I just created a new site dedicated to Units and Lesson Plans, currently my focus is on Homer’s Odyssey. Please check it out! I will be adding more to it soon here is the link:
Some useful resources and tips from class…
Some of the tech I encourage you to research include: Booktrack, Trello, MyHistro, Web Whiteboard, Big Blue Button, Google Classroom, and Fotor.
Booktrack- brings the books to life, it adjusts to students reading level, great for audio learners. The site is mostly used for audiobooks which you purchase but you can also create audio for books. This is great to use with students in an English course, I can see myself using this when tackling classical literature. For example I would use an audiobook and play excerpts of Shakespeare’s Julius Caesar. With old English it may be difficult for students to interpret/understand well but this technology could help. The only issue with it is the compatibility of the site to Google Chrome/Internet Explorer. You would definitely need a plan B for your lesson if their is difficulty. The site also gives you the ability to create classes for the books and to track your readers.
Google Classroom- Gives you the ability to create classes. Is an educational facebook/twitter. You have your profile and students can comment and contribute online. A useful part of this is that you can poll your students, for example over Thanksgiving Break you could post a poll on Sunday asking if they have reviewed for Monday class. Also it is useful as a reminder app without polling the students, you as a teacher can post “statuses” such as “Bible Club let’s meet in room 307 today instead of in room 212 after lunch.” Google Classroom also let’s you have access to each students email to contact them, and the ability to upload assignments. An example of using this is if a student is absent or you weren’t able to hand out the day’s homework, you could post a pdf of the assignment and the students could access it. Google Classroom is very popular with secondary teachers because it is like Canvas, but simplified. The plus to Google Classroom is that it is FREE!

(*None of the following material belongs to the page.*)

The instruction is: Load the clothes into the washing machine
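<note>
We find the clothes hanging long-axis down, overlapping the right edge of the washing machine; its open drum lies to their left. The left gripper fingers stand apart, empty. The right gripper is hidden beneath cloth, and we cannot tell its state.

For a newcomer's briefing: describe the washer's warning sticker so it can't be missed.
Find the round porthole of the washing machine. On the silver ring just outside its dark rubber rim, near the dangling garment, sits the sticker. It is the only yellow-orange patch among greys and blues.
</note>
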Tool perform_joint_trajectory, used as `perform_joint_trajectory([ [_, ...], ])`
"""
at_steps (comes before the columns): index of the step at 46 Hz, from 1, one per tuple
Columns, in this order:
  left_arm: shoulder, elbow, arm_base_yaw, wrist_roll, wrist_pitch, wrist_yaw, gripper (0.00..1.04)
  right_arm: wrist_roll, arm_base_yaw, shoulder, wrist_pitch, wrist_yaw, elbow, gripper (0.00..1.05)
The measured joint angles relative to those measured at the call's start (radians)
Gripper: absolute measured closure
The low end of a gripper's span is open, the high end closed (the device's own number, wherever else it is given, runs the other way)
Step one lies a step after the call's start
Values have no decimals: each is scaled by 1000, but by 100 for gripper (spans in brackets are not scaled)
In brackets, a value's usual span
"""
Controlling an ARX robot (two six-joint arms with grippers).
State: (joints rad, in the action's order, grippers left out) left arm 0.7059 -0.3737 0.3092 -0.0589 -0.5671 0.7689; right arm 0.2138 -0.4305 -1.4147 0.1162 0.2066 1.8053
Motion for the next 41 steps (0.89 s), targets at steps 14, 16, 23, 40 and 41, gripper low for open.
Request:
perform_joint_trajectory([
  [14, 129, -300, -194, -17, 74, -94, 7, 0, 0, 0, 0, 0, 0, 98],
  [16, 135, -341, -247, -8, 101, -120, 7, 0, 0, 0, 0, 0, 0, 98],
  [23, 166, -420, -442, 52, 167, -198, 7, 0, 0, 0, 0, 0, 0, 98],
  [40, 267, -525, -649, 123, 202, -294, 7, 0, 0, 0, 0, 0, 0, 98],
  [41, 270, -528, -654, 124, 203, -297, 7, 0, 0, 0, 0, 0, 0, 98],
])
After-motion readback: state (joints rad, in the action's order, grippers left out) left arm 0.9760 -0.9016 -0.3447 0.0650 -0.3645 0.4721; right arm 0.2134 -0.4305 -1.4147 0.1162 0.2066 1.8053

MyHistro- Is a timeline creating website which is free. As a teacher you can create a timeline, especially useful in history classes but I could see it being used in English classes. The site allows you to make quizzes for students… It is much like a ThingLink but allows you to use an accurate map. Here is a link of a timeline of the French Revolution: http://www.myhistro.com/story/the-french-revolution/30635/0/0/0/1#!oath-of-the-tennis-court-59389
Big Blue Button- Is a site where you can hold confrences and meetings this would be useful for tutoring purposes or virtual school.

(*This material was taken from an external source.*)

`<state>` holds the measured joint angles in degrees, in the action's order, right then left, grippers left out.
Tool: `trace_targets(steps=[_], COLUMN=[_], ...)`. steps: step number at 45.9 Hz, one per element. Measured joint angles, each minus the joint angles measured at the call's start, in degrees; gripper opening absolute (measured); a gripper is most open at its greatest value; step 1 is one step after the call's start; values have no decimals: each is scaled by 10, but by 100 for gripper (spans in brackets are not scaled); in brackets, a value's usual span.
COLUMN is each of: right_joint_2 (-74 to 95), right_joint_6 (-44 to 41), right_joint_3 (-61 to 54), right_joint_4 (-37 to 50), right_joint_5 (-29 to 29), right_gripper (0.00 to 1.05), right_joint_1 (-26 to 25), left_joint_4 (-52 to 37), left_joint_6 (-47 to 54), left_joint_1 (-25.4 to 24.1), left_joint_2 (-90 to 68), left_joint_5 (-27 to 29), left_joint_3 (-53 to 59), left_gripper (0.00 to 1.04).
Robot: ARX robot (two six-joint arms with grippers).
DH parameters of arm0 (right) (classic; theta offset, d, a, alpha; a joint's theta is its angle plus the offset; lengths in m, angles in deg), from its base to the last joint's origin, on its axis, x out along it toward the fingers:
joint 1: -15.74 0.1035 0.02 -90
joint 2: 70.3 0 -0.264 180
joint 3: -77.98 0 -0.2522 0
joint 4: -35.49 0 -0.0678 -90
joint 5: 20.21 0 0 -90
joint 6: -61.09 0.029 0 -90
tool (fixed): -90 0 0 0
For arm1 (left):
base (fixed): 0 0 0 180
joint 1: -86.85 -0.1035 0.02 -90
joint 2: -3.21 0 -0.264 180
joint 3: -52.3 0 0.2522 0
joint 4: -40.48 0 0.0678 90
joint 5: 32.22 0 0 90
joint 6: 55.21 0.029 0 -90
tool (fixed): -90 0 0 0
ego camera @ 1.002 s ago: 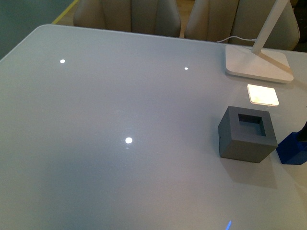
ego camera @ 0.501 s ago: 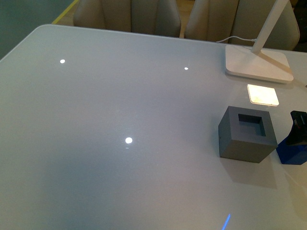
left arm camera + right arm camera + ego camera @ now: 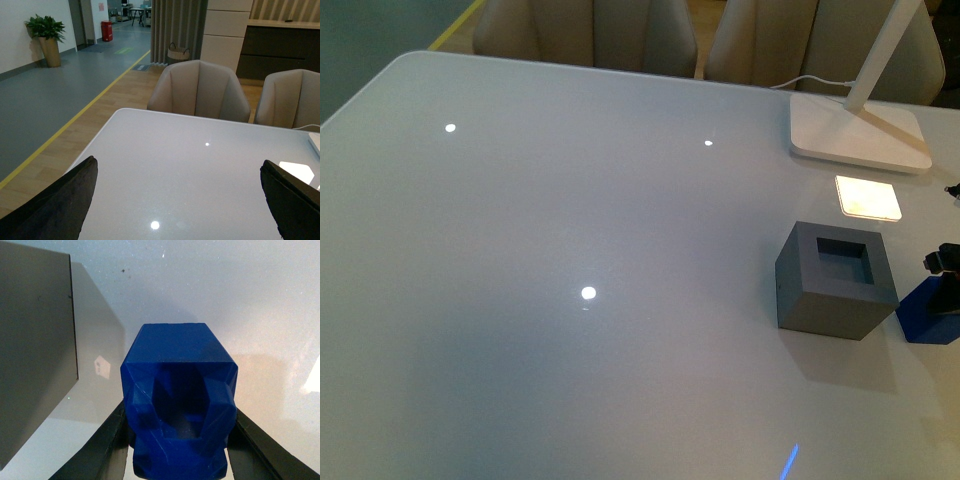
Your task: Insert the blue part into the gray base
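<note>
The gray base [image 3: 835, 281] is a matte cube with a square recess in its top, on the white table at the right. The blue part [image 3: 926, 318] sits just right of it at the frame edge. My right gripper [image 3: 944, 275] is shut on the blue part [image 3: 179, 390], its two black fingers pressed against the part's sides; the part rests on or just above the table. The gray base's side [image 3: 35, 350] fills one edge of the right wrist view. My left gripper [image 3: 180, 200] is open and empty above the table.
A white lamp base [image 3: 858, 135] with a slanted arm stands at the back right, with a bright light patch [image 3: 867, 197] in front of it. Beige chairs [image 3: 590, 35] line the table's far edge. The table [image 3: 570, 220] spreads out left of the cube.
My right gripper has shifted at the right frame edge beside the blue part, a little lower and further right than half a second ago. The cube has not moved.
</note>
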<state>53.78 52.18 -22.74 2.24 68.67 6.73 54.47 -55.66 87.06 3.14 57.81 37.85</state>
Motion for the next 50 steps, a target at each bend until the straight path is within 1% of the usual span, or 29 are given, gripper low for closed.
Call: trace_targets(steps=[13, 21, 38, 50], right_joint_2=[-98, -160, -191, -187], right_joint_6=[-6, 8, 110, 167], right_joint_3=[-4, -2, -14, -14], right_joint_4=[-51, -85, -102, -111], right_joint_5=[-14, -19, 0, 11], right_gripper=[45, 45, 45, 45], right_joint_1=[9, 35, 115, 157], left_joint_4=[0, 0, 0, 0], left_joint_6=[0, 0, 0, 0], left_joint_1=[0, 0, 0, 0], left_joint_2=[0, 0, 0, 0], left_joint_5=[0, 0, 0, 0], left_joint_3=[0, 0, 0, 0], left_gripper=[97, 97, 97, 97])
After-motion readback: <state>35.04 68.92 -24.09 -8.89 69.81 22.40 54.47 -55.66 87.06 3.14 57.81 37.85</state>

Fotor- A photo editing site. It allows you to create posters, photos and other media. It is free and compatible with all technology such as Mac and Windows. For example if you were teaching preschool and wanted to create a collage of things that are the color red you could do it on Fotor. This is great to recommend to students to use also. It is basic editing but the closest thing to Photoshop which is free. I would use this in my high school English classes when having my students write personal narratives the first two weeks of school. I would have them write about themselves or their summer vacation and create a collage of photos relating to their essay.
Also I have a blog post for reference to several other resources List of 35 Technology Resources
For class I was required to create a digital story, this was no easy feat but I think that with access to the right tools and a designated topic you could easily have students in groups create digital stories. Digital Storytelling is the practice of using computer-based tools to tell a story. Digital stories can contain images, text, audio and even video.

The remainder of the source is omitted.